ЧАСТЬ VIII. ХРИСТИАНСТВО И ЭСХАТОЛОГИЯ
Глава XLIX
Первые Времена — Последние Времена
Христианская традиция, как всякая подлинная традиция, не только имеет развитое и полное эсхатологическое учение, т. е. теорию о Конце Времен, но сама по себе является сугубо эсхатологической, так как вопрос о Конце Времен имеет в ней центральное значение. Христос приходит в мир не в произвольный момент космической истории, но именно в последние времена, непосредственно перед Концом Света, “в последняя”. Это означает, что вся христианская метафизика, основанная на Благой Вести о Воплощении и Воскресении, становится проявленной, открытой лишь в эсхатологическом времени. Такой эсхатологизм составляет сущность христианского послания как особой, не имеющей аналогов, традиции. Все это заставляет нас внимательнее исследовать теорию Конца Времен, как понимает ее метафизическая традиция в целом, что позволит яснее представить специфику собственно православного подхода к данной теме.

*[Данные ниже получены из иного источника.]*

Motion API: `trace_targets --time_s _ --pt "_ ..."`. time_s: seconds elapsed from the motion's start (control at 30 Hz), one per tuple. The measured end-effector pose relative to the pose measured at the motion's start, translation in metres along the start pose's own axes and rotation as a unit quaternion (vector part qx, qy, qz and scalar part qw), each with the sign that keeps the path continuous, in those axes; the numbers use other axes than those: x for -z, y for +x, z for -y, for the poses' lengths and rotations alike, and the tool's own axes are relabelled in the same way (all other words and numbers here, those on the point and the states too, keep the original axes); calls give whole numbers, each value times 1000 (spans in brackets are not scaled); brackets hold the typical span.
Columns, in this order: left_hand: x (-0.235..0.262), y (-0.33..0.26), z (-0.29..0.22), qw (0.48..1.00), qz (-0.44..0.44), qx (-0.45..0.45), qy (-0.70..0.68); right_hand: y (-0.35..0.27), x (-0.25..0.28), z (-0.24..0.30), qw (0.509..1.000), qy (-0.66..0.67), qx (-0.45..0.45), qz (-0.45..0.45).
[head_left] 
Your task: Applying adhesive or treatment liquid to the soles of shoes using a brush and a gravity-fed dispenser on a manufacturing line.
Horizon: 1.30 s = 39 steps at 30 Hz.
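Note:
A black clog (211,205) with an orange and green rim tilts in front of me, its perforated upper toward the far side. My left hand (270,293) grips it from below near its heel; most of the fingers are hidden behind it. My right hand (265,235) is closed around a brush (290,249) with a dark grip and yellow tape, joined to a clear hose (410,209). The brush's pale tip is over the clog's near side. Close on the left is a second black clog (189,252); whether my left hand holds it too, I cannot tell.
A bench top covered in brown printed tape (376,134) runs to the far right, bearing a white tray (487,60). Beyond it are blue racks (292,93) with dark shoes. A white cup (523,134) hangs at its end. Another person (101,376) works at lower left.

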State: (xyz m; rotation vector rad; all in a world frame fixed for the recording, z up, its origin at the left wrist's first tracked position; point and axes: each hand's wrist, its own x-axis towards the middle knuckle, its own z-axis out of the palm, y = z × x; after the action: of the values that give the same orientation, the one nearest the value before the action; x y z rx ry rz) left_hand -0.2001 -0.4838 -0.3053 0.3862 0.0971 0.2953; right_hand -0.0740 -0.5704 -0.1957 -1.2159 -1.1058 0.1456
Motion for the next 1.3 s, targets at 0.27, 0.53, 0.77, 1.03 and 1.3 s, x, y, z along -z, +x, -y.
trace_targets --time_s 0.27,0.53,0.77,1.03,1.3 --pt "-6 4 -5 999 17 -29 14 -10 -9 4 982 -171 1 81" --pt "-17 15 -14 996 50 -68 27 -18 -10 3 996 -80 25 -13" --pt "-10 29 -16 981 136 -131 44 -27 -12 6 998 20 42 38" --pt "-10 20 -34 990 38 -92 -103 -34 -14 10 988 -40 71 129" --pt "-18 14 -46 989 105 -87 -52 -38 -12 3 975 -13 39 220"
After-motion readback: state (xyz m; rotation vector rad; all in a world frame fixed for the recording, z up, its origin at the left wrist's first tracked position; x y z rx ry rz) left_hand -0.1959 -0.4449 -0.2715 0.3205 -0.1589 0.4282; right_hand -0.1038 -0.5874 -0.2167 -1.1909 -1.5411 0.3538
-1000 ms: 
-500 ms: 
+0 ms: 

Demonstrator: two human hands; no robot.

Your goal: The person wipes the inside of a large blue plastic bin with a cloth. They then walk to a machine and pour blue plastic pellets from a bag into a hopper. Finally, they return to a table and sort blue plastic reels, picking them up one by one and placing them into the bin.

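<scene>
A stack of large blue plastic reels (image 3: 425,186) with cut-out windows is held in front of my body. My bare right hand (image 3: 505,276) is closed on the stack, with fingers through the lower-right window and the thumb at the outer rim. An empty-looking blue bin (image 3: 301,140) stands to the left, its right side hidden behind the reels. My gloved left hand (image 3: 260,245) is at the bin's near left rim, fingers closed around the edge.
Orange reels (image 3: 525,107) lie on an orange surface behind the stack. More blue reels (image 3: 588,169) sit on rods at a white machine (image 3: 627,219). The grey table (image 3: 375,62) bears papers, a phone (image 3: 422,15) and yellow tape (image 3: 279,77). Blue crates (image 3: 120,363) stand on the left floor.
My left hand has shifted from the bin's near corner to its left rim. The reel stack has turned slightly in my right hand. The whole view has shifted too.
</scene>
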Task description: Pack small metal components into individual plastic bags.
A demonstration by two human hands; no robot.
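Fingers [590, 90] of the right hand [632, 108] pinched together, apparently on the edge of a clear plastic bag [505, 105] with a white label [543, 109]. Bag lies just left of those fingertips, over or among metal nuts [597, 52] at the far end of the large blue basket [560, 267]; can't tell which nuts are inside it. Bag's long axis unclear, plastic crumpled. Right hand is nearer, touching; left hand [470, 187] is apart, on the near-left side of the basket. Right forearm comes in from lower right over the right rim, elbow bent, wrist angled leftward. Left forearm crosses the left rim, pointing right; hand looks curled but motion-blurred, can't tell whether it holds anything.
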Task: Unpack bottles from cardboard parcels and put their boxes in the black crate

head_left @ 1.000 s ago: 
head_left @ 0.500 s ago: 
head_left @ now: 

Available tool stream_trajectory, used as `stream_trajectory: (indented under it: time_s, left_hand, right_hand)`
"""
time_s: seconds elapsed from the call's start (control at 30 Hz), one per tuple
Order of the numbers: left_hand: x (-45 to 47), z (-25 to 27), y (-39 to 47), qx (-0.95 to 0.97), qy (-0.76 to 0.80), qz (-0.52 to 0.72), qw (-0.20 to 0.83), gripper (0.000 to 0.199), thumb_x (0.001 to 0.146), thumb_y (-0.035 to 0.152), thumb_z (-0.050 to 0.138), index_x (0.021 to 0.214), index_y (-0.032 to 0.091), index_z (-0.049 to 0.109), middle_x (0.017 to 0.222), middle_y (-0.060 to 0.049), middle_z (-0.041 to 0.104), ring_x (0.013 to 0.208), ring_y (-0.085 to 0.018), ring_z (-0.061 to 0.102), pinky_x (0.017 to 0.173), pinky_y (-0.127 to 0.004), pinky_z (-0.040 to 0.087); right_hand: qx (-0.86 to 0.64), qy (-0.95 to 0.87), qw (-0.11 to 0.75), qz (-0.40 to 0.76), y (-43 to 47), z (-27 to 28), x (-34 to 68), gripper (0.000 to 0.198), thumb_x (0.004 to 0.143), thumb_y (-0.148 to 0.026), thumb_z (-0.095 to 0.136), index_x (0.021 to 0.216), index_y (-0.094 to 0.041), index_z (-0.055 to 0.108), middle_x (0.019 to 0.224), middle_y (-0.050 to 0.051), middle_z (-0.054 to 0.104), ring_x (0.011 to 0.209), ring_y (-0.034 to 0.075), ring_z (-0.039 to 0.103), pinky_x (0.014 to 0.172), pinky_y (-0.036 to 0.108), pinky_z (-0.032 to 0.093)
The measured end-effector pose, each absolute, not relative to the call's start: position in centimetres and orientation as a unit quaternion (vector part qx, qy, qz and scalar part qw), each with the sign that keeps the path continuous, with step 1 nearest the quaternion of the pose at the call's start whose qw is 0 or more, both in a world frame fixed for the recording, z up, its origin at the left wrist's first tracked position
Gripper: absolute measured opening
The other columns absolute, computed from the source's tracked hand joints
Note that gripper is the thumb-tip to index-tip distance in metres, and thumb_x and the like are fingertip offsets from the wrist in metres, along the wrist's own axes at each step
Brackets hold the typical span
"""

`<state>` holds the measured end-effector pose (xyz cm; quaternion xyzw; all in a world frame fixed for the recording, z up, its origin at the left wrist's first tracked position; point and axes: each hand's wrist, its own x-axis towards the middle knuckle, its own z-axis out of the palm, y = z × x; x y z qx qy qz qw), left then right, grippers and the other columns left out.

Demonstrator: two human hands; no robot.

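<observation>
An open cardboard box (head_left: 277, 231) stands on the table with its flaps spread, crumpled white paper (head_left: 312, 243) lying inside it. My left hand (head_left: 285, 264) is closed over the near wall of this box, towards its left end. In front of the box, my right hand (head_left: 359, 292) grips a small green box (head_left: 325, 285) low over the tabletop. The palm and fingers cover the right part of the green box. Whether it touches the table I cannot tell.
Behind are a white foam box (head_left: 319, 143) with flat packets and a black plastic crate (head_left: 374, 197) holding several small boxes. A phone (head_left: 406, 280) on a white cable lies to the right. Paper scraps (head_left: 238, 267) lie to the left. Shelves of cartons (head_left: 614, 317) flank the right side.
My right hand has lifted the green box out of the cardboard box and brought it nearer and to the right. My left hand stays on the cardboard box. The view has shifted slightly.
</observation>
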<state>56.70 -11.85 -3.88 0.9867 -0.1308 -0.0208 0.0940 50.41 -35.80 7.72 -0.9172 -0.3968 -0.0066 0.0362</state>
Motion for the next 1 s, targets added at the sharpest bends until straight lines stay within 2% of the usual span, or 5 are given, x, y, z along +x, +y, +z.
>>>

Любая полноценная традиция утверждает, что история вселенной есть история упадка, деградации. И проявление, и (с еще большим основанием) творение предполагают изначальное отчуждение принципа от самого себя, его самоумаление, вступление в парадоксальную реальность, основанную на “недостаточности”, неполноте, ущербности и т. д., что является прямой противоположностью определяющего качества Божественности (самодостаточность, полнота, совершенство и т. д.). Таким образом, проявленное с самого первого момента существования имеет двойственный смысл: с одной стороны, несет на себе отпечаток божественной полноты, из которой оно произошло, с другой — пропитано вкусом отчуждения и недостаточности, негативной инаковости в отношении Божества. В сфере вечных ангельских сил, на небе, оба аспекта существуют синхронно и неподвижно, фиксируя архетипические пределы сходства и различия вселенной в отношении своего истока. (Это также имеет отношение к проблеме “выбора ангелов” — только на ином уровне).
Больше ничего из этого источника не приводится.